Let $X,Y,Z$ be Banach spaces. $T\in B(X,Y), S\in B(Y,Z)$ and $ST$ is Fredholm. Show that $T$ is Fredholm iff $S$ is Fredholm.
I saw here possible answers for a similar question however it did not use the definition of Fredholm operators, but the characteristic and algebra... Composition of Fredholm Operators
Suppose $T$ is Fredholm. Then there exists a bounded operator $A:Y\rightarrow X$ such that $$AT-I=K_{1T}$$ $$TA-I=K_{2T}$$ where $K_{1T},K_{2T}$ are compact.
Similarly, since $ST$ is also Fredholm, there exists a bounded operator $B:Z \rightarrow X$ such that $$BST-I=K_{1ST}$$ $$STB-I=K_{2ST}$$ where $K_{1ST},K_{2ST}$ are compact.

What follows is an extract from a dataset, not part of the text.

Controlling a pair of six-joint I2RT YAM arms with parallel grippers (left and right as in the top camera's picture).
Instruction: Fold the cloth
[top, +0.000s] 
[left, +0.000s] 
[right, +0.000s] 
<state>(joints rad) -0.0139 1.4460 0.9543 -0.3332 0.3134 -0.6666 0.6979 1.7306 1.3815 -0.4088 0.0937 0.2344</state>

Consider the operator $D=TB:Z\rightarrow Y$. Then we already know that $SD-I=K_{2ST}$ which is compact. On the other hand, we have
$$DS-I=TBS-I=TBS(TA-K_{2T})-I=TBSTA-TBSK_{2T}-I=$$ $$T(K_{1ST}+I)A-TBSK_{2T}-I=TK_{1ST}A+TA-TBSK_{2T}-I$$ $$=TK_{1ST}A+K_{2T}+I-TBSK_{2T}-I=$$ $$TK_{1ST}A+K_{2T}-TBSK_{2T}$$ Since the compact operators form an ideal in the bounded operators, $TK_{1ST}A+K_{2T}-TBSK_{2T}$ is compact and we are done.
The other direction is proven similarly.